12652,RSbeta@xxxxx.ee,0.0,0.0,6.0
12653,MinNike-vs-mimmi-vs-Liisk,0.0,0.0,2.0
12654,LoLL@xxxxx.ee,0.0,0.0,1.0
12655,Syru,0.0,0.0,1.0


In [4]:
single_table.rename( columns={'Unnamed: 0':'Entity'}, inplace=True )

Reading in the country names from a list of countries

In [5]:
countries = []
with open(country_list,encoding='UTF-8') as f:
    for line in f:
        countries.append(line.rstrip())

In [6]:
countries

['Ameerika Ühendriigid',
 'Argentina',
 'Austraalia',
 'Belgia',
 'Boliivia',
 'Brasiilia',
 'Colombia',
 'Costa Rica',
 'Dominikaani Vabariik',
 'Egiptus',
 'El Salvador',
 'Ecuador',
 'Etioopia',
 'Filipiinid',
 'Guatemala',
 'Haiti',
 'Hiina',
 'Holland',
 'Honduras',
 'India',
 'Iraak',
 'Iraan',
 'Jugoslaavia',
 'Kanada',
 'Kreeka',
 'Kuuba',
 'Libeeria',
 'Liibanon',
 'Luksemburg',
 'Lõuna-Aafrika Vabariik',
 'Mehhiko',
 'Nicaragua',
 'Norra',
 'Panama',
 'Paraguay',
 'Peruu',
 'Poola',
 'Prantsusmaa',
 'Saudi Araabia',
 'Suurbritannia',
 'Süüria',
 'Taani',
 'Tšehhoslovakkia',
 'Tšiili',
 'Türgi',
 'Ukraina',
 'Uruguay',
 'Uus-Meremaa',
 'Valgevene',
 'Venemaa',
 'Venezuela',
 'Afganistan',
 'Island',
 'Rootsi',
 'Tai',
 'Jeemen',
 'Pakistan',
 'Myanmar',
 'Iisrael',
 'Indoneesia',
 'Albaania',
 'Austria',
 'Bulgaaria',
 'Hispaania',
 'Iirimaa',
 'Itaalia',
 'Jordaania',
 'Kambodža',
 'Laos',
 'Liibüa',
 'Nepal',
 'Portugal',
 'Rumeenia',
 'Sri Lanka',
 'Soome',
 'Ungari',
 'Jaa

Each entity is looked for in the country table to create a new filtered table of countries and the frequencies with which they appeared. It is also sorted by priority for the curation, here based on the frequency of it having a LOC tag.

In [7]:
country_rows = []
for row in single_table.itertuples():
    if row.Entity in countries:
        country_rows.append(row)

In [8]:
country_rows = pd.DataFrame(country_rows).sort_values('LOC',ascending=False)

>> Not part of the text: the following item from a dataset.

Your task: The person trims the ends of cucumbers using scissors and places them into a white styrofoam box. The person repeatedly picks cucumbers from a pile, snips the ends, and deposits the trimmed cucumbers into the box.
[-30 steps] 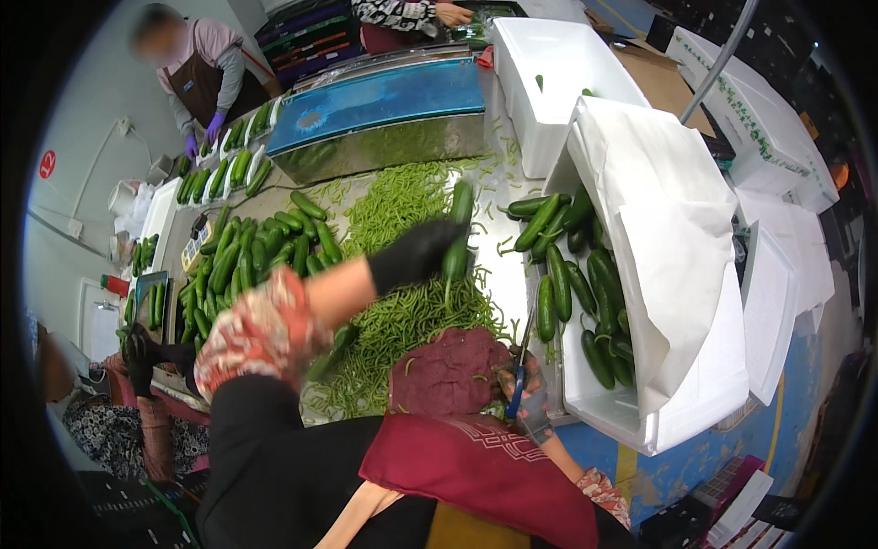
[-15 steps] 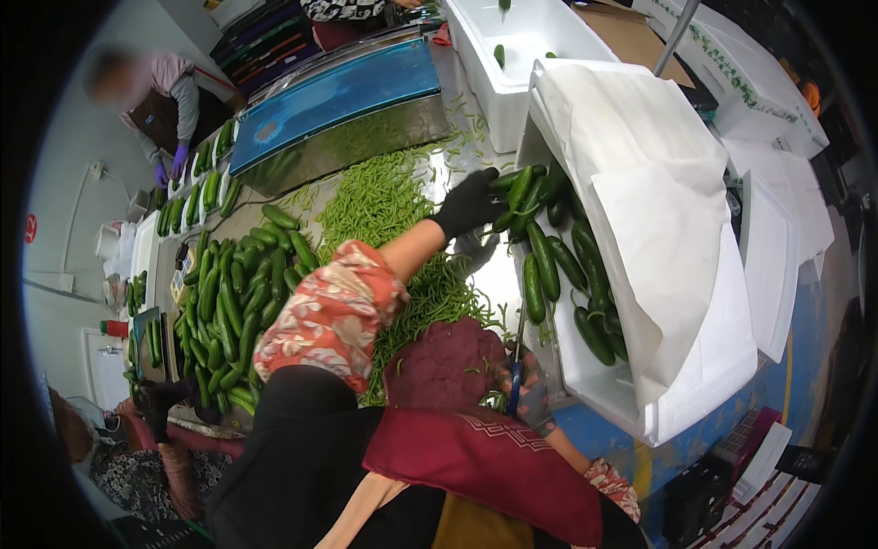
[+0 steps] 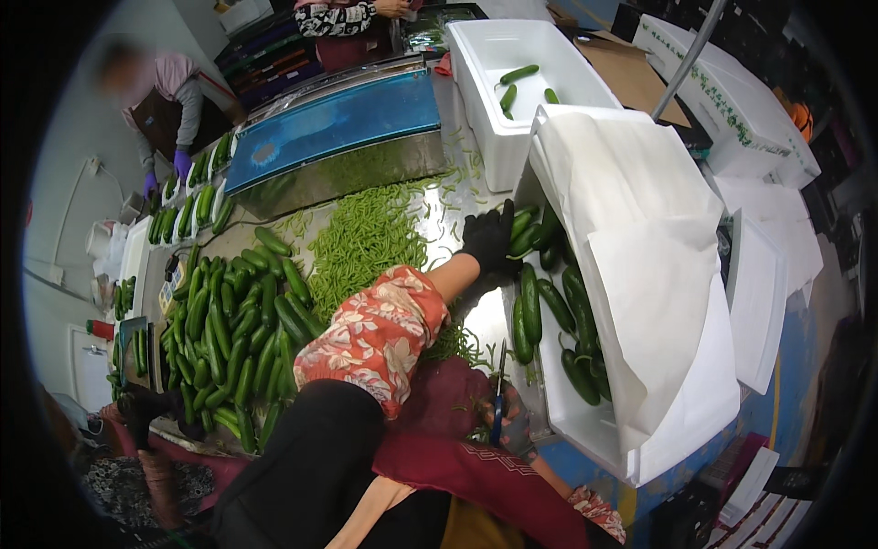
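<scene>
My left hand (image 3: 487, 243), in a black glove, reaches to the mouth of a tipped white foam box (image 3: 660, 448). Its index finger is stretched out, and the other fingers are partly hidden beside cucumbers (image 3: 525, 233) at the opening. More cucumbers (image 3: 576, 302) lie inside the box and spill over its edge. Low in the middle, my right hand (image 3: 518, 419), in a patterned glove, is closed round a blue-handled cutting tool (image 3: 497, 416), its thin blade pointing up. Whether that tool is scissors or a knife, I cannot tell. Small green pods (image 3: 370, 233) cover the metal table.
A large heap of cucumbers (image 3: 233, 334) lies on the left. Beyond the pods stands a machine with a blue top (image 3: 338, 123). A second foam box (image 3: 501, 156) holds a few cucumbers. At the far left, a person in purple gloves (image 3: 183, 165) handles trays of cucumbers (image 3: 187, 215).
My left hand has moved right and nearer the tipped box's mouth. A cucumber seen at the far box's back rim now lies inside that box. The view has shifted slightly.
</scene>
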Action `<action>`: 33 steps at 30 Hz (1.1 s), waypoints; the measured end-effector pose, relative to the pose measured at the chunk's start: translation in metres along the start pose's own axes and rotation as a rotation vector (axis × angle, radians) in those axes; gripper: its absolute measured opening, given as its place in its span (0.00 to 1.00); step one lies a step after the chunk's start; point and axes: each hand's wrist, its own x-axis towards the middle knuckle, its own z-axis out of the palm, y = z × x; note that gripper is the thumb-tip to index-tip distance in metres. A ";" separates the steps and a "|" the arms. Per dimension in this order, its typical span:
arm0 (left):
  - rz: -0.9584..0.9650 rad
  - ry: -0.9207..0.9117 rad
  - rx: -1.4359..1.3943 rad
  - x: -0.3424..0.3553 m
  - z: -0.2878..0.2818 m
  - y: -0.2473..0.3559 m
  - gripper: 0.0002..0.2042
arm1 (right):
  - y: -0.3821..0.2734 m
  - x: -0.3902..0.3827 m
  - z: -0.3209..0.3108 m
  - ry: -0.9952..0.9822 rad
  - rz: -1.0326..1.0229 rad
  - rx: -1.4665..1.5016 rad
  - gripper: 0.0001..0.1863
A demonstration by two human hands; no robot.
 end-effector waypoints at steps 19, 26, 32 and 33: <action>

This subset of the data that we are interested in is saved to a file in the data folder

In [9]:
country_rows.to_csv('data/countries.csv')

Now the files for curation are created. The function takes 3 arguments: the first is the input file with the counts created in the previous cell, the second is the name of the file where the filtered rows are written to for curation and the third argument is the count of rows to be written to the output file.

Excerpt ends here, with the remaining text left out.